Makes Victim Dependent on Interrogator
She forces him to talk to his mother on the phone, to reassure her that’s he okay, and no, he won’t be able to see her this week either. She watches him always.
She packed, by herself, all of his belongings into boxes. She doesn’t allow him to access them. Sometimes, during the times that she lets him sleep, she unpacks a box and holds his things. They smell like how he used to smell before. They feel like him. They feel like love. Sometimes this feels good to her and then she knows that unpacking the box was a mistake. Memories are a mistake.
She makes him watch her throw out his mail. He is not allowed to watch television or read news. She takes or flushes his medications.
Weakens Mental and Physical Ability to Resist
It is summer again; the air is oppressive and inescapable. Sometimes she thinks she hears his car door slamming. The quiet fills her and she feels herself spilling over into the humid night. Sometimes she is sticky with regret. She thinks back to autumn. Looking out the window, watching squirrels with packed cheeks furiously digging. She also forgets where she left what and whom she told. She was so certain then, that they would survive the winter. She thought they had stored enough energy, had enough fat reserves, and floating devices, and canned foods, and flashlights. Her last day bleeds into the next.
She never lets him sleep for very long, only a few hours here and there. She has grown more sadistic. She keeps him in prolonged constraint. She thinks they are called stress positions and she makes them as humiliating as possible. Sometimes she slowly cuts him. The cuts are shallow, yet painful. She breaks light bulbs and uses the glass. She doesn’t keep sharp objects around, just in case. She wonders if he’s dying yet, she burns him with cigarettes.
Sometimes she remembers the apartment still filled with their things: books, furniture, promises. The objects are too heavy to move. Sometimes she hides them, sometimes she gives them back to him, sometimes she throws them away. She discards the memory, she removes it from her being. She doesn’t think of the apartment or the joy that was once witnessed there. She doesn’t recognize the anger or the lies.

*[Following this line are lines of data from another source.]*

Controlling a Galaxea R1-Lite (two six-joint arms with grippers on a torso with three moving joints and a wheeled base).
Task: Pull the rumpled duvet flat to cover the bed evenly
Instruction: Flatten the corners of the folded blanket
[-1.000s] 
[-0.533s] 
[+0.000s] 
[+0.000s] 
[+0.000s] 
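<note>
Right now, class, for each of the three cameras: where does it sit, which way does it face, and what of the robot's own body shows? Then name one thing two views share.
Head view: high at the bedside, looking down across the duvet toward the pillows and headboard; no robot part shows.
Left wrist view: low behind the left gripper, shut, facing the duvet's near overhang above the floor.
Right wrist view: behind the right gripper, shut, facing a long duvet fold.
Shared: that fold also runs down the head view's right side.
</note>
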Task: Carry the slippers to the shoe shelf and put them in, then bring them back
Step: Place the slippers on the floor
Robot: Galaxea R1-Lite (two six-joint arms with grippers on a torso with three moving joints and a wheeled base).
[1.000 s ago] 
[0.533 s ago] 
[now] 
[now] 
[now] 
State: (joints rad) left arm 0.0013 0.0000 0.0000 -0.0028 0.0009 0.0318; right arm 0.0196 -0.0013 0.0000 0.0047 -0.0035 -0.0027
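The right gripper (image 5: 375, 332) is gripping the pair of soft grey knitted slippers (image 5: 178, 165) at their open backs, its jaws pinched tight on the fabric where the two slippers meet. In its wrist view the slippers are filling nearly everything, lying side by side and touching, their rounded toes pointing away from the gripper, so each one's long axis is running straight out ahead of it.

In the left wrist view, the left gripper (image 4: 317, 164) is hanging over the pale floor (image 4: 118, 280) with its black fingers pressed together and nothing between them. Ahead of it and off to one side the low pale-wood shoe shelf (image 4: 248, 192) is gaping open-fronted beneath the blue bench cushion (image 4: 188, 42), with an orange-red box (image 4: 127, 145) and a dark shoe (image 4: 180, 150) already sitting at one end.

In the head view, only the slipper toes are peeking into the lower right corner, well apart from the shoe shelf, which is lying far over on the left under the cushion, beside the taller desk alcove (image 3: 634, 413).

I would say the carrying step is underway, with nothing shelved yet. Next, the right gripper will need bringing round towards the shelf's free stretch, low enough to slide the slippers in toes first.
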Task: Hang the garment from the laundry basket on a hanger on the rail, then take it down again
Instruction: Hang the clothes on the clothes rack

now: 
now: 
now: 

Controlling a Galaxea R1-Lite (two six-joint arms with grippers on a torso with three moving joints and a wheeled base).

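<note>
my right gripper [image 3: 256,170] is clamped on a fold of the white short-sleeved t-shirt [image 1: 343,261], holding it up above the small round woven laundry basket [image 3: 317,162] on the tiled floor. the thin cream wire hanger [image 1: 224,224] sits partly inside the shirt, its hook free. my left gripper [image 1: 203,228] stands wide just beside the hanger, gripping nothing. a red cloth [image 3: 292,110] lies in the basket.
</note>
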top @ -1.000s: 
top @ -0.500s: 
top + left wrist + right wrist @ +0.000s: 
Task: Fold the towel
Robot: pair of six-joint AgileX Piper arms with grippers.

Reduces Prisoner to 'Animal Level' Concerns
He is in complete solitude now. She
tells him that his futile suicide attempts are manipulative
self-injurious behaviors. He no longer speaks and rarely makes
noises. He is starving. He is decaying. He is defeated. She thinks
of all the ways to kill someone: disembowelment, crucifixion,
impalement, decapitation, burning.
At the end, she offers him an apology which is forced and insincere. She stops unpacking his suitcase.